Work instruction
Return all the lines below exactly. Any picture among them is omitted.

Data provided
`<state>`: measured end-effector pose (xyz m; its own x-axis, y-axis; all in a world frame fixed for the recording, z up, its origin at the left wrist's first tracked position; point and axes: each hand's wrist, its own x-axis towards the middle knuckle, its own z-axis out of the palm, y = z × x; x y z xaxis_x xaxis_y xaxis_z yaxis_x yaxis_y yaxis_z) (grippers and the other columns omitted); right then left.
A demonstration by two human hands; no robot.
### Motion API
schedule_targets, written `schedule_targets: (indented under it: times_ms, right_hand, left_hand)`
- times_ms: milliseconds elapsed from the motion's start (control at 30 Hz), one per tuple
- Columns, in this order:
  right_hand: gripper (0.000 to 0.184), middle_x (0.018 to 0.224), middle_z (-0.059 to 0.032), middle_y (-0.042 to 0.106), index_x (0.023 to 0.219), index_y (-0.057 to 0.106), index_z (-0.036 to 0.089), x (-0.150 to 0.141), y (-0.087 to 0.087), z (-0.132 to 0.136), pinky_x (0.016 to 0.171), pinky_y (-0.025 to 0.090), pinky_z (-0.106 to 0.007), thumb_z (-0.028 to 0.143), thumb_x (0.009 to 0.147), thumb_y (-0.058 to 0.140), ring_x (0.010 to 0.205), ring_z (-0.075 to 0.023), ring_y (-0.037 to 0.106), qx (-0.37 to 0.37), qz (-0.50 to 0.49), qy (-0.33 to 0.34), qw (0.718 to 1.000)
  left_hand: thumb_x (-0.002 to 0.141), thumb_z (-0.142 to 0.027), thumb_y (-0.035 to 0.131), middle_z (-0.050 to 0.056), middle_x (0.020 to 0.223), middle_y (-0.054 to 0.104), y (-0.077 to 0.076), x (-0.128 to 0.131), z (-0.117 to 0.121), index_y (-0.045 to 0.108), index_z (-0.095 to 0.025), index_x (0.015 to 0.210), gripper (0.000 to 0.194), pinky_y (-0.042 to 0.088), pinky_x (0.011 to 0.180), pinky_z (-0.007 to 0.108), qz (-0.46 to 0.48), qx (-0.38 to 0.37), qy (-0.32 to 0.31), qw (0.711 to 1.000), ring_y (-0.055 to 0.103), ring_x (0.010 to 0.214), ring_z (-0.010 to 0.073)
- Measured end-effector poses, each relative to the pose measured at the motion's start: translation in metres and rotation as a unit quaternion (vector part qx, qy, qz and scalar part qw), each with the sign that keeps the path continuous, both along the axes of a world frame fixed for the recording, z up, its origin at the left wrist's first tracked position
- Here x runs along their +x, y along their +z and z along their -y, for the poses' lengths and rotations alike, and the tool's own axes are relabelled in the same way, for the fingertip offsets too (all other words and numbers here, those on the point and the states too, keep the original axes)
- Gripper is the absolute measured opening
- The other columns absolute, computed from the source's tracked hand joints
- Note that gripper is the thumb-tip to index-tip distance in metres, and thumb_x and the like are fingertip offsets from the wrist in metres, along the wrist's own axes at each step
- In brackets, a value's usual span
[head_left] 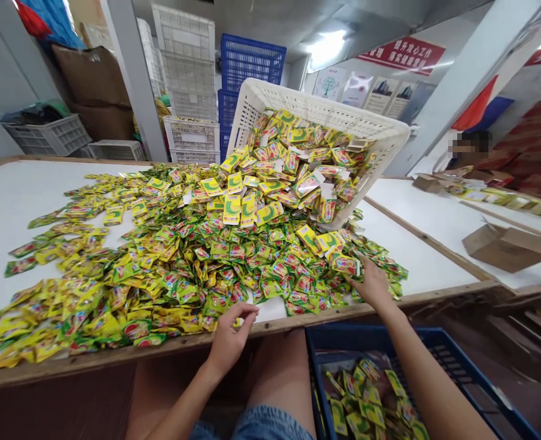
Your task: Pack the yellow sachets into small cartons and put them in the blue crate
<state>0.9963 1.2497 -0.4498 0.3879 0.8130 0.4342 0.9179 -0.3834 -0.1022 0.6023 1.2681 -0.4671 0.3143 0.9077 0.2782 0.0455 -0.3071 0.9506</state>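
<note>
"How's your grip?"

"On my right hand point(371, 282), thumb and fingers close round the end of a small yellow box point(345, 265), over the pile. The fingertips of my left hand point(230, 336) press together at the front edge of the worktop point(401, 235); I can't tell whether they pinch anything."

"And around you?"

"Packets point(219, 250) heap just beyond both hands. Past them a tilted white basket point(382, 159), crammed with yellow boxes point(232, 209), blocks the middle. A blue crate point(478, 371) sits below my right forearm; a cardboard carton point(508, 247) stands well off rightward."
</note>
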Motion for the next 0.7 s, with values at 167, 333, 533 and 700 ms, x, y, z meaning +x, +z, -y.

Task output
`<state>`: measured end-effector pose (xyz m; its own x-axis, y-axis; all in a world frame fixed for the recording, z up, its origin at the left wrist's first tracked position; point and axes: each hand's wrist, its own x-axis towards the middle knuckle, its own z-axis out of the palm, y = z × x; x y z xaxis_x xaxis_y xaxis_z yaxis_x yaxis_y yaxis_z) (grippers and the other columns omitted); right then left.
A demonstration by two human hands; no robot.
### Motion API
schedule_targets, written `schedule_targets: (indented under it: times_ms, right_hand, left_hand)`
- times_ms: milliseconds elapsed from the motion's start (control at 30 Hz), one per tuple
- Columns, in this order:
  right_hand: gripper (0.000 to 0.184), middle_x (0.018 to 0.224), middle_z (-0.059 to 0.032), middle_y (-0.042 to 0.106), index_x (0.023 to 0.219), index_y (-0.057 to 0.106), index_z (-0.036 to 0.089), x (-0.150 to 0.141), y (-0.087 to 0.087), z (-0.132 to 0.136), pinky_x (0.016 to 0.171), pinky_y (-0.025 to 0.090), pinky_z (-0.106 to 0.007), thumb_z (-0.028 to 0.143), thumb_x (0.009 to 0.147), thumb_y (-0.058 to 0.140), ring_x (0.010 to 0.205), ring_z (-0.075 to 0.023), ring_y (-0.037 to 0.106), qx (-0.37 to 0.37), qz (-0.50 to 0.49), qy (-0.33 to 0.34), qw (0.718 to 1.000)
  left_hand: thumb_x (-0.002 to 0.141), thumb_z (-0.142 to 0.027), thumb_y (-0.035 to 0.131), middle_z (-0.050 to 0.056), middle_x (0.020 to 0.223), middle_y (-0.054 to 0.104), y (-0.077 to 0.076), x (-0.128 to 0.131), z (-0.117 to 0.121), index_y (-0.045 to 0.108), index_z (-0.095 to 0.025), index_x (0.015 to 0.210), gripper (0.000 to 0.194), pinky_y (-0.042 to 0.088), pinky_x (0.011 to 0.180), pinky_z (-0.007 to 0.108), qz (-0.46 to 0.48), qx (-0.38 to 0.37), qy (-0.32 to 0.31), qw (0.711 to 1.000), ring_y (-0.055 to 0.103), ring_x (0.010 to 0.214), ring_z (-0.010 to 0.073)
- Measured end-effector poses, each relative to the pose measured at the motion's start: translation in metres and rotation as a unit quaternion (vector part qx, qy, qz and scalar part qw), each with the sign that keeps the path continuous, both along the axes of a world frame fixed for the recording, z up, its origin at the left wrist's first tracked position
- Here x runs along their +x, y along their +z and z along their -y, for the poses' lengths and rotations alike, and the tool's own axes are relabelled in the same way, for the fingertip offsets too (all other words and numbers here, those on the point and the states too, keep the original axes)
- Gripper is the absolute measured opening
- The other columns absolute, computed from the source's tracked hand joints
- Note that gripper is the thumb-tip to index-tip distance in metres, and thumb_x and the like are fingertip offsets from the wrist in metres, along the wrist's own axes at each step
- In brackets, a value's usual span
[head_left] 
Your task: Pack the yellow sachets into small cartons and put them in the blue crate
<state>0.9963 1.2497 -0.4498 0.3879 0.8130 0.4342 0.9179 -0.3834 -0.1022 0.6023 1.2681 -0.4671 0.3143 0.9077 0.2782 0.0455 -0.3071 0.9506</state>
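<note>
"How's your grip?"

"On my right hand point(371, 282), thumb and fingers close round the end of a small yellow box point(345, 265), over the pile. The fingertips of my left hand point(230, 336) press together at the front edge of the worktop point(401, 235); I can't tell whether they pinch anything."

"And around you?"

"Packets point(219, 250) heap just beyond both hands. Past them a tilted white basket point(382, 159), crammed with yellow boxes point(232, 209), blocks the middle. A blue crate point(478, 371) sits below my right forearm; a cardboard carton point(508, 247) stands well off rightward."
</note>
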Motion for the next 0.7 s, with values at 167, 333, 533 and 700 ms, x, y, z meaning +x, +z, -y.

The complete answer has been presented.